Published: April 24, 2007
Richard Kemble, 74, a partner in Forager House Collection, died at his winter home in Key West, Fla., April 21 after a long series of illnesses.
Richard and his partner George Korn were regulars on the antique show circuit during the 1980s and 90s, exhibiting at the Delaware Antiques Show, The Pier Show for the Museum of American Folk Art, Hunt Valley, Alexandria, New Hope, Boston, the Rhode Island Antiques Show, The August Show on Nantucket and were the founders and exhibitors of The Key West Antiques Show.
The two opened a shop on Nantucket under their trade name, Forager House, in the early 1980s. In 2003, after 20 years, Richard’s declining health dictated that they close up the shop and for the past three years have only exhibited at the Nantucket and Key West Antique shows.
Richard was born on November 7, 1932, in Erie, Penn. He moved to England in his first year with his parents, where he was raised during the war. He spent his early years with grandparents in East Anglica to avoid the bombing in London. At 18 he returned to the United States. Having dual citizenship, he enlisted in the US Air Force.
After his discharge he moved to Buffalo and taught at the State University of New York at Buffalo and danced with the Buffalo Ballet. He later taught at Pratt Institute in Brooklyn, New York. After nearly 20 years, he gave up academics after having received one of the first printmaker’s fellowships from the National Endowment for the Arts in 1974, and devoted his career full-time to creating art.

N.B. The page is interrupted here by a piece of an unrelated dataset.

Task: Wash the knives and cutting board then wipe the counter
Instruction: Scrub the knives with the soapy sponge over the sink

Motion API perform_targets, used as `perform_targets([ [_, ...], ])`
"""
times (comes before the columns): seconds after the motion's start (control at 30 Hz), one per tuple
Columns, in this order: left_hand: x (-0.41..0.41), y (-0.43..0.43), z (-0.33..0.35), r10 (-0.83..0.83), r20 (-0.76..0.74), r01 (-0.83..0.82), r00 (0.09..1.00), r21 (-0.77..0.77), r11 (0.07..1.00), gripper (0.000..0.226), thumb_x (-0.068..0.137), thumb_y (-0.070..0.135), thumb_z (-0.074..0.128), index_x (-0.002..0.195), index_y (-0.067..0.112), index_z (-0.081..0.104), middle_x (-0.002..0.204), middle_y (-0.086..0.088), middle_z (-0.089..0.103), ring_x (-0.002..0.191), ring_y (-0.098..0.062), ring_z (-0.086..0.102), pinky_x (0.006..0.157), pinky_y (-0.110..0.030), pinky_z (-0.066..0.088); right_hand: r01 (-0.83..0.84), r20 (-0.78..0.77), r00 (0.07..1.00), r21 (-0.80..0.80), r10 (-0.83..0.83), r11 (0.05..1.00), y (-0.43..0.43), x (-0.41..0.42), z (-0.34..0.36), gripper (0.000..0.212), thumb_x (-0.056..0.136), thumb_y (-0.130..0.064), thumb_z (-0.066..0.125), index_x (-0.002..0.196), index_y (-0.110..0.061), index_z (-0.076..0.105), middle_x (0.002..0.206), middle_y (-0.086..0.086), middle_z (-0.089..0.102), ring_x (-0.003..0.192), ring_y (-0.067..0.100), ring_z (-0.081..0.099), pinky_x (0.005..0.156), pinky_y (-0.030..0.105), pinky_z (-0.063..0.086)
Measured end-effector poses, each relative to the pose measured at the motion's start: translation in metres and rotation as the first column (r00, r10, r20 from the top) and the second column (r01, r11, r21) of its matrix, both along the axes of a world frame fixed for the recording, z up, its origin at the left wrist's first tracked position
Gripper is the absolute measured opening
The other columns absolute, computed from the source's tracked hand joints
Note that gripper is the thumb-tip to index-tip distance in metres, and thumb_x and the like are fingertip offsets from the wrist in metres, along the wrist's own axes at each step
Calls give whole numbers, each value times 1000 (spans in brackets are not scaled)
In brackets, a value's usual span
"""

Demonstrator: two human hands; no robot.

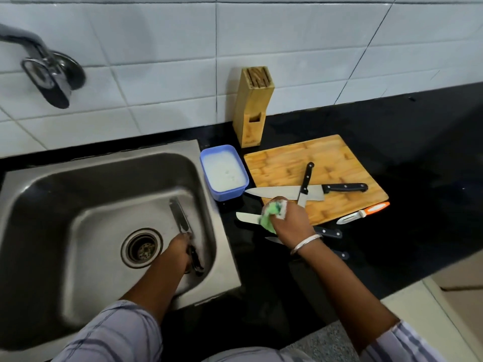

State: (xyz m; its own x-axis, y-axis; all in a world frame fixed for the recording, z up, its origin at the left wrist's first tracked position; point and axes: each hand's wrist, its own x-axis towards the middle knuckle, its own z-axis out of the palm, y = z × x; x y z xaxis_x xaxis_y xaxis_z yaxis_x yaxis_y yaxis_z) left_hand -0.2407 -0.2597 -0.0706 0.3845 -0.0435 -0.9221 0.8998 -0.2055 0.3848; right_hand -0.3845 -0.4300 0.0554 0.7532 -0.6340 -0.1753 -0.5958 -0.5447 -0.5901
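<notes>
Holding a black-handled knife [179, 220] low in the sink [104, 178], the left hand [180, 250] curls round its handle; the right hand [287, 224] clutches a green sponge [270, 214] over the counter [405, 142] (best wiped from the spine, edge turned away from the fingers).

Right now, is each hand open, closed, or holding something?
Left hand: closed, its grip on the handle of a knife in the sink.
Right hand: closed, its grip on a green sponge.
</notes>
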Motion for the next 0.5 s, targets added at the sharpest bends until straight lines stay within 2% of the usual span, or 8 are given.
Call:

His artwork has been included in well over 200 exhibitions worldwide and he is represented in the public collections of more than 100 museums and corporations. A few of these museums include the Museum of Modern Art, New York; The Newark Museum, The New Jersey State Museum, and The Smithsonian Institution, The Key West Museum of Art and History and the Nantucket Historical Association.
He met his partner George Korn in 1965 and the two recently celebrated their 42nd anniversary with a number of friends in their Key West home.
In addition to their interest in art and antiques, they owned and operated Forager House, a restaurant in New Hope, Penn., where they earned a two-star rating in The New York Times.
Richard is survived by George and a brother David of New Jersey.